On Sun, Nov 9, 2014 at 1:27 PM, Tyler Tidman tyler.tidman@draak.ca wrote:
Open the CSV in Chirp, edit something, and save it. That'll tell you which line endings are appropriate for your system.
I seem to always get DOS-formatted files output from Chirp on my Ubuntu system using the daily builds. I shall start watching more carefully for this behaviour now. So far, I've only used Chirp and generated csv files for Chirp on Linux systems.
That's Python's CSV module attempting to build files that are compatible with as many systems as possible. Let that be your guide: if you want to standardize CSV files to a specific line terminator, it looks like DOS format is most appropriate.
People use Chirp CSV files in a lot of different editors. Chirp, Notepad, Excel, LibreOffice, etc., all work fine now. That's a long list of tests that would need to be done to accept a change.
Hmm... I don't recall seeing a list of supported external CSV editors. Should this be added to the wiki?

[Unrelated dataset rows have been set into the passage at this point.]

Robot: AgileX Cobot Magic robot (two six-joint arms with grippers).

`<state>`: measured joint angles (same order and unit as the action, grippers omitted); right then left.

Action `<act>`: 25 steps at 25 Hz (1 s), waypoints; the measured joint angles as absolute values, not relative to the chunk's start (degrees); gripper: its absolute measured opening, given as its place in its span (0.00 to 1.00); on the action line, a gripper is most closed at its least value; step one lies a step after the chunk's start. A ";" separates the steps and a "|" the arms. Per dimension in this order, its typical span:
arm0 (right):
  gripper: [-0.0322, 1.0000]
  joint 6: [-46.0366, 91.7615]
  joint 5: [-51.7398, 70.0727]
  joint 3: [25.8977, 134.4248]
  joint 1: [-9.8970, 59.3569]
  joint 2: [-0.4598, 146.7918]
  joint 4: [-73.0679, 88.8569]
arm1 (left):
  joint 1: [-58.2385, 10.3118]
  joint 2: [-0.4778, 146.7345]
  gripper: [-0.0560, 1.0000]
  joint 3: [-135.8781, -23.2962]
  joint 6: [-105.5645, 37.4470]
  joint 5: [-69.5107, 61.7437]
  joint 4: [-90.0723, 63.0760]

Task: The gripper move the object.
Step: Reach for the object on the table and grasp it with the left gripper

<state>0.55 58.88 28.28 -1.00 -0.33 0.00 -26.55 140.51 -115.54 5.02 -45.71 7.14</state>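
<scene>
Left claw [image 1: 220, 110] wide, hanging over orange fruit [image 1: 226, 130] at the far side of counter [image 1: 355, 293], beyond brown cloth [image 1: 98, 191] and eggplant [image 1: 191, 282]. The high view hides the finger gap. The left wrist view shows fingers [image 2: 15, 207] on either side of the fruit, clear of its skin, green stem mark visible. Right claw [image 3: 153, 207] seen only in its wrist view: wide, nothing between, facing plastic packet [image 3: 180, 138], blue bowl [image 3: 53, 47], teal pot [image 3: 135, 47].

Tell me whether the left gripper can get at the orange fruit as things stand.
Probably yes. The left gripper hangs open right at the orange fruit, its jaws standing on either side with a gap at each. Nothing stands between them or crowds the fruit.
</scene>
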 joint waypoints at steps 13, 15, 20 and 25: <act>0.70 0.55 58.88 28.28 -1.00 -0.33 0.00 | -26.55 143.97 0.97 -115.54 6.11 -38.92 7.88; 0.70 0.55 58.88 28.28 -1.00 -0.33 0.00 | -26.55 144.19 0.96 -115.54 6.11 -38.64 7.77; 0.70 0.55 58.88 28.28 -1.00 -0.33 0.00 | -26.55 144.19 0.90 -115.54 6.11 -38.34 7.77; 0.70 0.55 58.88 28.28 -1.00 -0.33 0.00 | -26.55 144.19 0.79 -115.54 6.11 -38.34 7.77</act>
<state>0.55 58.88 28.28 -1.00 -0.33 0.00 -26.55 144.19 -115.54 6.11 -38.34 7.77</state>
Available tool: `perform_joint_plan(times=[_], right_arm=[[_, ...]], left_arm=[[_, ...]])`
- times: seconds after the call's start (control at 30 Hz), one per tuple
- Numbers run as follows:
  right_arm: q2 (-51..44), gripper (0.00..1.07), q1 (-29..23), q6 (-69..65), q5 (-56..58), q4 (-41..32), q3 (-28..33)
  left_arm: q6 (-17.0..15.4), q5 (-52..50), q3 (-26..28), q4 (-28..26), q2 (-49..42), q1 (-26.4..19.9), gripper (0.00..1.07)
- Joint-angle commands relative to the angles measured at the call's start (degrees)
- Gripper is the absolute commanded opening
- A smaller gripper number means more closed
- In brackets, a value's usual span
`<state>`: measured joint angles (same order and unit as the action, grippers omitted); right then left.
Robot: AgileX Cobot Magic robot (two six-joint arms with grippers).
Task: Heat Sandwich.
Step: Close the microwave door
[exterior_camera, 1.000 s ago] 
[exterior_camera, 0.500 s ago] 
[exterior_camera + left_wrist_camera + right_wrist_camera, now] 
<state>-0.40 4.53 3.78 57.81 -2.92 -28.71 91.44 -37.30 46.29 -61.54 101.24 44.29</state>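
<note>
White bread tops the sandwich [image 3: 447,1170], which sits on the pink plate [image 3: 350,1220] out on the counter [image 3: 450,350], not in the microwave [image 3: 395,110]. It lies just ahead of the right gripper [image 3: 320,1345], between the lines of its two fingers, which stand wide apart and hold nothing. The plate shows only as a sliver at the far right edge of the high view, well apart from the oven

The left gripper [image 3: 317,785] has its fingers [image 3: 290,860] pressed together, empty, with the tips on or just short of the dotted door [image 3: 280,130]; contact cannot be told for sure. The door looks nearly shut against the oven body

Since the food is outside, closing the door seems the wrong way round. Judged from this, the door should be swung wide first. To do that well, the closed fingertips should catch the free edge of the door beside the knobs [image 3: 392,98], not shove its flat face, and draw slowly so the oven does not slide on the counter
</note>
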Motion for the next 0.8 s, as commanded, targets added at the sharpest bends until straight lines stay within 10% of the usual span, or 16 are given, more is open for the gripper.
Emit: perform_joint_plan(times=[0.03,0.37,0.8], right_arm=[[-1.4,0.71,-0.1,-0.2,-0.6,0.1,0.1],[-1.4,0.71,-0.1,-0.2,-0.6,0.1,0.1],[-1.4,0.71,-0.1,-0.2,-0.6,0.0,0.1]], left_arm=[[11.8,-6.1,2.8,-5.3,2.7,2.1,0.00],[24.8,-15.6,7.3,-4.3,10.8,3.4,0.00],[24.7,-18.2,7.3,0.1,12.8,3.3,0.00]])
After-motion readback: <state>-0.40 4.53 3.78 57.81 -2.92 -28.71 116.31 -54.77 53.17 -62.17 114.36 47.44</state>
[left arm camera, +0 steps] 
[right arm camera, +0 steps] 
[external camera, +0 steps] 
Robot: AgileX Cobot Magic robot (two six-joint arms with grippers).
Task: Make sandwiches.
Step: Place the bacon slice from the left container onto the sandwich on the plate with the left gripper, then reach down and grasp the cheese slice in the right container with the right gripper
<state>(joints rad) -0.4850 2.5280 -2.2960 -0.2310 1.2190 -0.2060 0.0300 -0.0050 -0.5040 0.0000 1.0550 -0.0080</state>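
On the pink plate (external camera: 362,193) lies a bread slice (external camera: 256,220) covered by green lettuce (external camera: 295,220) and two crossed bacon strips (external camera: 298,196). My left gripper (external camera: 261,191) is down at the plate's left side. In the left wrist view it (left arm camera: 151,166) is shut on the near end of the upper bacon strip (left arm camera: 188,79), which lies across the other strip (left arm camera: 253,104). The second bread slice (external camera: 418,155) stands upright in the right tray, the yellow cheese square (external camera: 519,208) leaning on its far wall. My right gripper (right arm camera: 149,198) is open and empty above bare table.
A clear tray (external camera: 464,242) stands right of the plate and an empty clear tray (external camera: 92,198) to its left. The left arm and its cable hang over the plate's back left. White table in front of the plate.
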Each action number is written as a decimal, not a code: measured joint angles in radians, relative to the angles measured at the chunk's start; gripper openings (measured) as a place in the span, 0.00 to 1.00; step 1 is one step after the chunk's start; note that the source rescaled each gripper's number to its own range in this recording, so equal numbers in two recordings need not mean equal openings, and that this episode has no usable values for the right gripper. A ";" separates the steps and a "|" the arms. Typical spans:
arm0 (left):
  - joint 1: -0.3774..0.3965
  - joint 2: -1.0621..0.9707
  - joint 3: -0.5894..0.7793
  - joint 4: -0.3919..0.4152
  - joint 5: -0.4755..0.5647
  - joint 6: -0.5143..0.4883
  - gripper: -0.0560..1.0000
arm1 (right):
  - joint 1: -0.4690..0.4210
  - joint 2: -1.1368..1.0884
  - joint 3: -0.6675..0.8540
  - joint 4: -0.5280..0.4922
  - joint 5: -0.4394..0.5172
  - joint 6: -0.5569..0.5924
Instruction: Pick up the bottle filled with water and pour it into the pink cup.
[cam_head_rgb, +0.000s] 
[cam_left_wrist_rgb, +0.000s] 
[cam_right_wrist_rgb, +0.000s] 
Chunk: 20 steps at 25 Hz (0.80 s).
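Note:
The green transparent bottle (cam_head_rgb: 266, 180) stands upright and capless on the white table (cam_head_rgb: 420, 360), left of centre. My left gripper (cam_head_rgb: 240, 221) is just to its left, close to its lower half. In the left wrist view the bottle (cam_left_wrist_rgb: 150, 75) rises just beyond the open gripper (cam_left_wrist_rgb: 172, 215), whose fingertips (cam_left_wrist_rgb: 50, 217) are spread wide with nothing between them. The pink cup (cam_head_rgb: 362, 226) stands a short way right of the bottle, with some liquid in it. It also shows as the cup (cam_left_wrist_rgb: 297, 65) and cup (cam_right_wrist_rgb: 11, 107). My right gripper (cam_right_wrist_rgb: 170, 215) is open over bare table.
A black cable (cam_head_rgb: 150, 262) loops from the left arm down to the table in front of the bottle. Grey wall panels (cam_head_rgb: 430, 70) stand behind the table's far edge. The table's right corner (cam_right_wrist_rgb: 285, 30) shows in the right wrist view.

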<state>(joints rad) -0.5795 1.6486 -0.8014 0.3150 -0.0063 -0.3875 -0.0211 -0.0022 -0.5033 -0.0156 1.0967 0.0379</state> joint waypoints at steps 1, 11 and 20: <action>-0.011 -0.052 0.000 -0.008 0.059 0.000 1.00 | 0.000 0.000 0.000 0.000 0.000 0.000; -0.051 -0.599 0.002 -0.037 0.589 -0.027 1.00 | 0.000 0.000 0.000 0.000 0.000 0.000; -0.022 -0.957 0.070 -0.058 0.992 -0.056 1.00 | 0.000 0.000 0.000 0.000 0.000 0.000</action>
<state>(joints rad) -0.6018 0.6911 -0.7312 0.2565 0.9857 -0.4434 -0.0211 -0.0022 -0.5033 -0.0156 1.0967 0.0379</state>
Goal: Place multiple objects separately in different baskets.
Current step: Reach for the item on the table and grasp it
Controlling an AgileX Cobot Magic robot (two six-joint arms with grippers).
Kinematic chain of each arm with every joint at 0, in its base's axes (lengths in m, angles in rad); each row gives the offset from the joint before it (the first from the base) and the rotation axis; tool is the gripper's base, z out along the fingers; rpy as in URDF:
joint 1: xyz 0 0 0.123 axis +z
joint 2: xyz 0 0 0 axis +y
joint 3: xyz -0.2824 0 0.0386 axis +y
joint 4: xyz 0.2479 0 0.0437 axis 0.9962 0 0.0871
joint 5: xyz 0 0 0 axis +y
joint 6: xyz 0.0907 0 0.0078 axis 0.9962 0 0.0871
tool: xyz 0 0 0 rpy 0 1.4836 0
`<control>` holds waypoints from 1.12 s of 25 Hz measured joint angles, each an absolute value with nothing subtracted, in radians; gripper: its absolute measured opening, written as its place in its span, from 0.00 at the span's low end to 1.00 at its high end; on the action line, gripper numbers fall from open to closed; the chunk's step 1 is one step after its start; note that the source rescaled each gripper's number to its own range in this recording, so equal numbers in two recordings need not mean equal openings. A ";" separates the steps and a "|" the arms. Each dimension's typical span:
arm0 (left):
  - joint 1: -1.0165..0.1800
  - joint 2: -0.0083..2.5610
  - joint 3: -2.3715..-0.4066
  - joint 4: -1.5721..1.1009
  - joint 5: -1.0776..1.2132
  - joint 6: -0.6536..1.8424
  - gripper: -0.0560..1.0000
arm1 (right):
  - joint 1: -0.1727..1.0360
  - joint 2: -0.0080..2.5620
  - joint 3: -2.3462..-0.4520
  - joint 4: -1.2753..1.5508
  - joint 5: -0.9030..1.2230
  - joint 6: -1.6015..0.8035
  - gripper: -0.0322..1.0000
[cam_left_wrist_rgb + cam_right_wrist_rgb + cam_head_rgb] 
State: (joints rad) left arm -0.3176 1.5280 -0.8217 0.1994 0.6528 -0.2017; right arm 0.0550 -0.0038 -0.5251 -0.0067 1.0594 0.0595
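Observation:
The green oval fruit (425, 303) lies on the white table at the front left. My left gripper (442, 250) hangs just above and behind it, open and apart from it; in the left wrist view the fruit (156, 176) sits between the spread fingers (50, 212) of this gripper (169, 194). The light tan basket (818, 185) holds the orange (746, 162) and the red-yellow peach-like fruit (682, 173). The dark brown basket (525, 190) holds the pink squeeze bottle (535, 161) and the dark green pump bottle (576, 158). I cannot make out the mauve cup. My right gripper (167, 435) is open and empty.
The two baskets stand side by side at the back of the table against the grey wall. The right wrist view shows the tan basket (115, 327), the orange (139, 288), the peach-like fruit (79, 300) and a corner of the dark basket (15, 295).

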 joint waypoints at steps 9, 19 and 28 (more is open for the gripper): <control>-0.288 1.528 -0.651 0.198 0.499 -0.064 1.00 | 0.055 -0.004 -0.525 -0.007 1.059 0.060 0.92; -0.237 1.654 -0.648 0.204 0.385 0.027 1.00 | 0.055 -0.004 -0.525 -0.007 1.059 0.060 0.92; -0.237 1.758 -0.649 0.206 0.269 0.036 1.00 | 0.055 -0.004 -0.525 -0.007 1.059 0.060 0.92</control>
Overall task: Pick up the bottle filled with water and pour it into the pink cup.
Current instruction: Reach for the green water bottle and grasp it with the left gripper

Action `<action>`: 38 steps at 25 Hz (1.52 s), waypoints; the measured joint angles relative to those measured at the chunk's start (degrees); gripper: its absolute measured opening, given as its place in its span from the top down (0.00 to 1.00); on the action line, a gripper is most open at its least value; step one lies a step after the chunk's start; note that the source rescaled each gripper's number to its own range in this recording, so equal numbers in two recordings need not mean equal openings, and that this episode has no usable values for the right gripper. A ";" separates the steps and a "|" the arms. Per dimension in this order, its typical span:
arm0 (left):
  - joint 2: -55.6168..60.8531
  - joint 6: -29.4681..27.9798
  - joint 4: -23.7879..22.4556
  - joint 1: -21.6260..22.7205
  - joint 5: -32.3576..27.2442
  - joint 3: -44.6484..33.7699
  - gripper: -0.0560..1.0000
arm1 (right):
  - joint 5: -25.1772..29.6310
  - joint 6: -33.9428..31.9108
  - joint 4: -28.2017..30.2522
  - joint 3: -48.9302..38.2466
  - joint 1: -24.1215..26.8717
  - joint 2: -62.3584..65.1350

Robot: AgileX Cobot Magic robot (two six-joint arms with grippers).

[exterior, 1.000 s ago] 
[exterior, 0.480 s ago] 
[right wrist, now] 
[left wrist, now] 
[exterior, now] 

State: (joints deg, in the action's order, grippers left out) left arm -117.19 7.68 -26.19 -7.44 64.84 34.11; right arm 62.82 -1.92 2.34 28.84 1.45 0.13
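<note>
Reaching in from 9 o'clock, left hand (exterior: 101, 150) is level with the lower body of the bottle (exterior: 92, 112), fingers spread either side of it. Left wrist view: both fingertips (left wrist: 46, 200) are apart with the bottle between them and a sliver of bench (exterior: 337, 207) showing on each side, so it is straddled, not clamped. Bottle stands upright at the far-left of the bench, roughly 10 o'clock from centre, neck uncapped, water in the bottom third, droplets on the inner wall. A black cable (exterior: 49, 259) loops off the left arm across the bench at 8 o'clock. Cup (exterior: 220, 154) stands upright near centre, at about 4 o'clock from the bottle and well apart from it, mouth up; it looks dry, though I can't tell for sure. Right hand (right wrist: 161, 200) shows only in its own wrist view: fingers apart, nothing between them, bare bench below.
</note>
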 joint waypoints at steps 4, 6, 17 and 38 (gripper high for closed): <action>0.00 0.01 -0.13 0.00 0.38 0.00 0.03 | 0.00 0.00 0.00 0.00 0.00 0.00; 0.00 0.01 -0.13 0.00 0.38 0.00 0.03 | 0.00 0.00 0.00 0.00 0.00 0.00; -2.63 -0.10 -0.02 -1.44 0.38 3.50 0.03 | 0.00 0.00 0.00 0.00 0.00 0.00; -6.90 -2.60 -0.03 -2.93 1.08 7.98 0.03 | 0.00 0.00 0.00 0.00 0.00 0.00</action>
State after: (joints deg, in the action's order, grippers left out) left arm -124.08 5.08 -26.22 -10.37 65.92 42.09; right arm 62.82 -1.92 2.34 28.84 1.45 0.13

If you test some third-party CSV editors and find them to work with Chirp files, you can document this on the wiki. I wouldn't go so far as to say they're "supported", just "known to work". If there are any caveats with any of them, you could document this in the same place. I seem to recall there being some issue with how Excel handled empty fields, but I don't recall the details--this would be a perfect thing to document.